For each line below that includes the string "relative", show the whole line.
#### Given material ####
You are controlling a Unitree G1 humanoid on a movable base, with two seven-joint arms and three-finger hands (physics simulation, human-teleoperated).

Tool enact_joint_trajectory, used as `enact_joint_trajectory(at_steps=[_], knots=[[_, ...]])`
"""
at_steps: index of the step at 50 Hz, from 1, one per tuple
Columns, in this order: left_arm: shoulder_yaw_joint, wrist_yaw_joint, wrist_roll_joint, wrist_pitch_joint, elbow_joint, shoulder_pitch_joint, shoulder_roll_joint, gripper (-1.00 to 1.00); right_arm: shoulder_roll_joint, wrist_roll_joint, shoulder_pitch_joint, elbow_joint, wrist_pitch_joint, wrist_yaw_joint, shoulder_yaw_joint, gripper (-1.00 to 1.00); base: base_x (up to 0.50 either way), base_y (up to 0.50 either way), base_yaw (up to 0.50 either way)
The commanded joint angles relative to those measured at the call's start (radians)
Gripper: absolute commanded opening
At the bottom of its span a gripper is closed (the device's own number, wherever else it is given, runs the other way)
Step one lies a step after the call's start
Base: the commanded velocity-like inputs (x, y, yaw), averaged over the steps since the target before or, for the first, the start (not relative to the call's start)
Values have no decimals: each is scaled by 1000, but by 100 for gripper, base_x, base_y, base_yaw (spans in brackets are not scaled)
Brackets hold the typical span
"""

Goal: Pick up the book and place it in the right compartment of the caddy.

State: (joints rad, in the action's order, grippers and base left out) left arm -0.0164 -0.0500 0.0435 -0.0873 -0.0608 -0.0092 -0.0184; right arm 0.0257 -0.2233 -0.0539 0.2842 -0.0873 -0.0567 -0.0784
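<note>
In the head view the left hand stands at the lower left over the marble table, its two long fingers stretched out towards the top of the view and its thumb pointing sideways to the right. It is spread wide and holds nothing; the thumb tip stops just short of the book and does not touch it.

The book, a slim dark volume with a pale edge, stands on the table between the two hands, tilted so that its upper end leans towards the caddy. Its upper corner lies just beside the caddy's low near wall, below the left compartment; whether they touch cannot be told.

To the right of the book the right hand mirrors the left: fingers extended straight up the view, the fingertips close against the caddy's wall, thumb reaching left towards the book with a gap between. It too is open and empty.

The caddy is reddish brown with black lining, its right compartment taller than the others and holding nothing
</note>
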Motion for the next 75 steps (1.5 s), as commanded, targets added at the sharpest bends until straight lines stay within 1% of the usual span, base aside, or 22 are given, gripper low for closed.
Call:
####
— Completed exercise —
The commanded joint angles relative to those measured at the call's start (radians)
Base: the commanded velocity-like inputs (x, y, yaw), averaged over the steps since the target before or, for the first, the start (not relative to the call's start)

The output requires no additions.